What is being asked :: Repeat the listing below in full and exactly. Pictures are to be omitted.

Source data ::
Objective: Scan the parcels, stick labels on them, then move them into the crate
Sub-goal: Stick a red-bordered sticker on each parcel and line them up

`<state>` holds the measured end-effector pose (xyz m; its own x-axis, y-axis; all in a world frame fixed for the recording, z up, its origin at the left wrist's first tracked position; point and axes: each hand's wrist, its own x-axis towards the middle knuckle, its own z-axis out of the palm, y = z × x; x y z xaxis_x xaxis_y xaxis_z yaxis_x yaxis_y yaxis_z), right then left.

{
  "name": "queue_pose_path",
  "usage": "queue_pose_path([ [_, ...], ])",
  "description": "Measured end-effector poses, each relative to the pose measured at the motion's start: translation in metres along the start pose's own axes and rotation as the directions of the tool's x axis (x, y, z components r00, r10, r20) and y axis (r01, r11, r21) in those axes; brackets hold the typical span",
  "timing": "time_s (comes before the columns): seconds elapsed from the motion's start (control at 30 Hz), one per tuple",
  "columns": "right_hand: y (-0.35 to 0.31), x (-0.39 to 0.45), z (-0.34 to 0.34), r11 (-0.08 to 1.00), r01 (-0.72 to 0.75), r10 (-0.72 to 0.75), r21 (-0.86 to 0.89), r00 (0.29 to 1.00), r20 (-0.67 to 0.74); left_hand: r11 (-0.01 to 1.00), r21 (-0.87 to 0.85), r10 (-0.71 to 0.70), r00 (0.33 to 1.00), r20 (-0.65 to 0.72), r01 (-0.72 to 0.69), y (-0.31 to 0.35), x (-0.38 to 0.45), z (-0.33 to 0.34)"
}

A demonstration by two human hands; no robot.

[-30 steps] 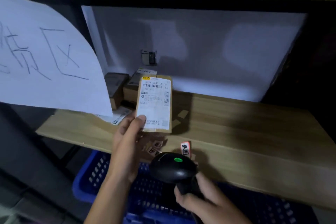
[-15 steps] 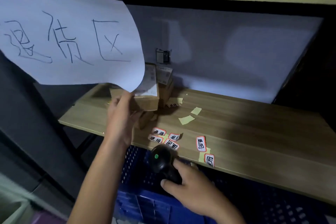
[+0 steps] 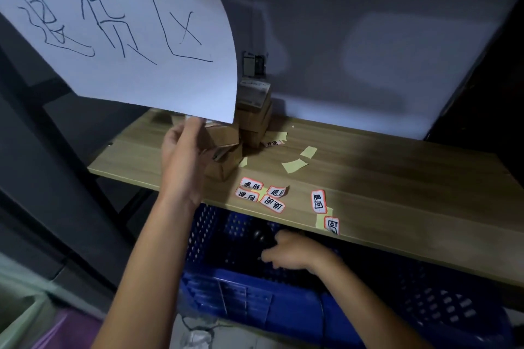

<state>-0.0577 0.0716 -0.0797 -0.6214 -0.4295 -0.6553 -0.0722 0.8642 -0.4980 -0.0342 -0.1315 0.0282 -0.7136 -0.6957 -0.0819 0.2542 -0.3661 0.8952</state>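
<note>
Blue crate (image 3: pixel 246 303) sits nearest, under the shelf (image 3: pixel 397 178); inside it the right hand (image 3: pixel 295 253) closes on a dark scanner (image 3: pixel 262 238). Farther, labels (image 3: pixel 262 197) lie on the shelf's front edge. Beyond them the left hand (image 3: pixel 184 156) grips a parcel (image 3: pixel 219 136). Judging so, labelling comes next: free one hand, pick a label.

From where I sit, the hanging paper sheet (image 3: pixel 119 31) covers the tops of the parcels (image 3: pixel 224 136) and my left hand's (image 3: pixel 184 159) fingertips. My right hand (image 3: pixel 295 253) is blurred down in the dark blue crate (image 3: pixel 255 309); I can't tell what it grips. The small object (image 3: pixel 253 64) on the back wall is unreadable.
</note>
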Motion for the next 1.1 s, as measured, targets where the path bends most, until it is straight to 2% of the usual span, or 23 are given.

Task output ::
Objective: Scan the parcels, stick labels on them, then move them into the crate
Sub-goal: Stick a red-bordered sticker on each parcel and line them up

`<state>` holds the measured end-effector pose (xyz m; its own x-axis, y-axis; all in a world frame fixed for the recording, z up, its origin at the left wrist's first tracked position; point and axes: each hand's wrist, its own x-axis towards the middle knuckle, its own z-axis out of the palm, y = z × x; x y z xaxis_x xaxis_y xaxis_z yaxis_x yaxis_y yaxis_z), right then left.

{
  "name": "queue_pose_path",
  "usage": "queue_pose_path([ [_, ...], ])",
  "description": "Measured end-effector poses, each relative to the pose measured at the motion's start: translation in metres along the start pose's own axes and rotation as the directions of the tool's x axis (x, y, z components r00, r10, r20) and y axis (r01, r11, r21) in those axes; brackets hold the typical span",
  "timing": "time_s (comes before the columns): seconds elapsed from the motion's start (control at 30 Hz), one per tuple",
  "columns": "right_hand: y (-0.35 to 0.31), x (-0.39 to 0.45), z (-0.34 to 0.34), r11 (-0.08 to 1.00), r01 (-0.72 to 0.75), r10 (-0.72 to 0.75), r21 (-0.86 to 0.89), r00 (0.29 to 1.00), r20 (-0.67 to 0.74); left_hand: r11 (-0.01 to 1.00), r21 (-0.87 to 0.85), r10 (-0.71 to 0.70), r00 (0.33 to 1.00), r20 (-0.65 to 0.72), r01 (-0.72 to 0.69), y (-0.31 to 0.35), x (-0.38 to 0.45), z (-0.33 to 0.34)"
}

A demonstration by two human hands; no robot.

[-30 steps] 
[-15 steps] 
[+0 steps] 

<state>-0.0577 0.0716 -0.0797 -0.6214 -0.4295 -0.6553 -0.0722 0.8642 -0.4980 -0.0342 -0.1315 0.0282 -0.7136 -0.6957 -0.0819 0.2542 -0.3661 0.8952</state>
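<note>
Blue crate (image 3: pixel 246 303) sits nearest, under the shelf (image 3: pixel 397 178); inside it the right hand (image 3: pixel 295 253) closes on a dark scanner (image 3: pixel 262 238). Farther, labels (image 3: pixel 262 197) lie on the shelf's front edge. Beyond them the left hand (image 3: pixel 184 156) grips a parcel (image 3: pixel 219 136). Judging so, labelling comes next: free one hand, pick a label.

From where I sit, the hanging paper sheet (image 3: pixel 119 31) covers the tops of the parcels (image 3: pixel 224 136) and my left hand's (image 3: pixel 184 159) fingertips. My right hand (image 3: pixel 295 253) is blurred down in the dark blue crate (image 3: pixel 255 309); I can't tell what it grips. The small object (image 3: pixel 253 64) on the back wall is unreadable.
</note>
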Motion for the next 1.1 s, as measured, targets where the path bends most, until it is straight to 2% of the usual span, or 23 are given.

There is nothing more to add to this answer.